Ces déclarations sont plus proches de celles d’un saligaud que celles d’un
homme d’État. Ce discours est d’autant plus abject que cet homme a préconisé,
soutenu et voté depuis des décennies, les politiques qui ont conduit à la
situation que nous connaissons aujourd’hui.
Lui et toutes
les variétés de la droite et du social-libéralisme n’ont cessé d’expliquer que
les diminutions des impôts de production, les entailles dans le Code du
travail, les déremboursements de médicaments, les reculs successifs de l’âge de
départ à la retraite allaient rendre les entreprises françaises plus
compétitives.
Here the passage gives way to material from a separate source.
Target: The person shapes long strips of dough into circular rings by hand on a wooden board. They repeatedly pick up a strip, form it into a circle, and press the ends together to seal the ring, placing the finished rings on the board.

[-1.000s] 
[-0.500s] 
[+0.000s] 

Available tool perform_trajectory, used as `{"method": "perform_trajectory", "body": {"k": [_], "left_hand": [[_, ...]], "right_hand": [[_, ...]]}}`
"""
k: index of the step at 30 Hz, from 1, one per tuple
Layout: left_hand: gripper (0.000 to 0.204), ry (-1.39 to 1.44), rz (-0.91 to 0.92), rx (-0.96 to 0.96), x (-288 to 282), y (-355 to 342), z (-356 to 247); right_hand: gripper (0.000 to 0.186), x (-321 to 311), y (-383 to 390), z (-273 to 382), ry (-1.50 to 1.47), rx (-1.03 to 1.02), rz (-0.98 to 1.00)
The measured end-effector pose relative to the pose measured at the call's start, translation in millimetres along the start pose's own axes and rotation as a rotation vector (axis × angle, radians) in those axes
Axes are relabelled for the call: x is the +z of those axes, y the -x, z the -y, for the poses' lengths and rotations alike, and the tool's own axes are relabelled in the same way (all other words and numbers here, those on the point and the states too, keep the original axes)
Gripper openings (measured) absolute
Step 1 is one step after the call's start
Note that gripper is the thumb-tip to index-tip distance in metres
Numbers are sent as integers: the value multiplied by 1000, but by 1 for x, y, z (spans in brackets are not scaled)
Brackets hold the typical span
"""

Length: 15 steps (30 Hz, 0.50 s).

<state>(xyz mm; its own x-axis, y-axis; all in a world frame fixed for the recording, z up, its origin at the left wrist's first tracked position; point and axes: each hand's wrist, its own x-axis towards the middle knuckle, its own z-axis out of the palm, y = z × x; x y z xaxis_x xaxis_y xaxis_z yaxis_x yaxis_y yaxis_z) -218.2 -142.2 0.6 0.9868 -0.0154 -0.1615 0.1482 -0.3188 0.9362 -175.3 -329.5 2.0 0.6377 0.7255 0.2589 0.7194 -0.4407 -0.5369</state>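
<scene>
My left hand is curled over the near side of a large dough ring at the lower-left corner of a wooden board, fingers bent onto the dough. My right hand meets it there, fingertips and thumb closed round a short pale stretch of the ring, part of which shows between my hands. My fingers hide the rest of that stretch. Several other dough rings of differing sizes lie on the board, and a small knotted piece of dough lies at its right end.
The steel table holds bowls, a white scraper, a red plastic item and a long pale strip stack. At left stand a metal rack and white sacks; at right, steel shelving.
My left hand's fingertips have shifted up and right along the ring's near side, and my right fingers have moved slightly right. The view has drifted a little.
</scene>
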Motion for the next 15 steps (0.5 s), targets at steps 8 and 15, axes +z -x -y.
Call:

Lesquelles allaient investir dans les nouvelles technologies pour
permettre des gains de productivité. Et, oh miracle, à la fin, les caisses de
l’État allaient se remplir. Le bilan est évidemment le contraire de ces contes
capitalistes. La raison en est simple : cette politique n’a jamais été
destinée ni à améliorer le sort général des citoyennes et des citoyens, ni la
santé du pays et de l’État. Les caisses publiques ont été vidées pour soutenir
le capitalisme français, et les marchés financiers avec les intérêts de la dette,
la montée en charge des dépenses d’armement depuis plusieurs années.
Bayrou propose
d’amplifier cette politique de classe qui dirige de plus en plus de richesses
issues du travail vers le capital. Il amplifiera donc le désastre. Voilà ce qui
se cache derrière ce bestial bêlement : « En-avant la
production » consistant à supprimer des jours fériés, à réduire encore
les droits de l’assurance-chômage, le niveau des retraites et des prestations
sociales alors que les prix des produits de première nécessité augmentent.
Loin d’être
sous l’emprise de « l’absurdie », le pouvoir branlant amplifie une
politique qui enrichit les plus fortunés et appauvrit les plus pauvres. Le
magazine Challenges vient de montrer que l’avoir total des 500 plus grandes
fortunes françaises, qui était de 454 milliards d’euros en 2016, est passé
à 1 228 milliards d’euros en 2024, soit un gain de 774 milliards
en une huitaine d’années. Cela ne représente pas moins de 170 %
d’augmentation, soit 100 milliards de plus chaque année. Deux fois le
budget de l’éducation nationale. Ces chiffres démontrent le niveau de la
spoliation des richesses du pays. Ils permettent de mesurer l’ampleur du
« séparatisme de classe », le niveau de l’atteinte aux valeurs de la
République.
Ils doivent
être connus, diffusés, expliqués afin de provoquer un véritable sursaut
populaire. Les droites, l’extrême droite et les macronistes, refusent de
prendre en compte l’idée d’une taxe dite « Zucman » du nom de son
auteur consistant à taxer à 2 % ce que l’on peut baptiser « d’ultra-riches »,
dès lors que leur patrimoine dépasse 100 millions d’euros. Ils sont
1 800 en France. Ils possèdent à eux seuls 1 000 milliards
d’euros. S’ils étaient taxés à 4 %, cela permettrait une rentrée de 40 milliards
d’euros dans les caisses de l’État. Exactement la facture que présente le
sinistre Bayrou aux travailleurs alors que le nombre de citoyens tombés dans la
pauvreté vient d’augmenter de 650 000.
D’autres
ressources financières peuvent être trouvées avec un impôt de solidarité sur la
fortune qui pourrait rapporter jusqu’à 15 milliards, la suppression de la
fameuse flat tax qui représente 9 milliards, une taxation unitaire contre
l’évasion fiscale organisée par les multinationales pour 18 milliards.
Évidemment, le
pouvoir et les extrêmes droites s’opposent à de telles orientations de justice.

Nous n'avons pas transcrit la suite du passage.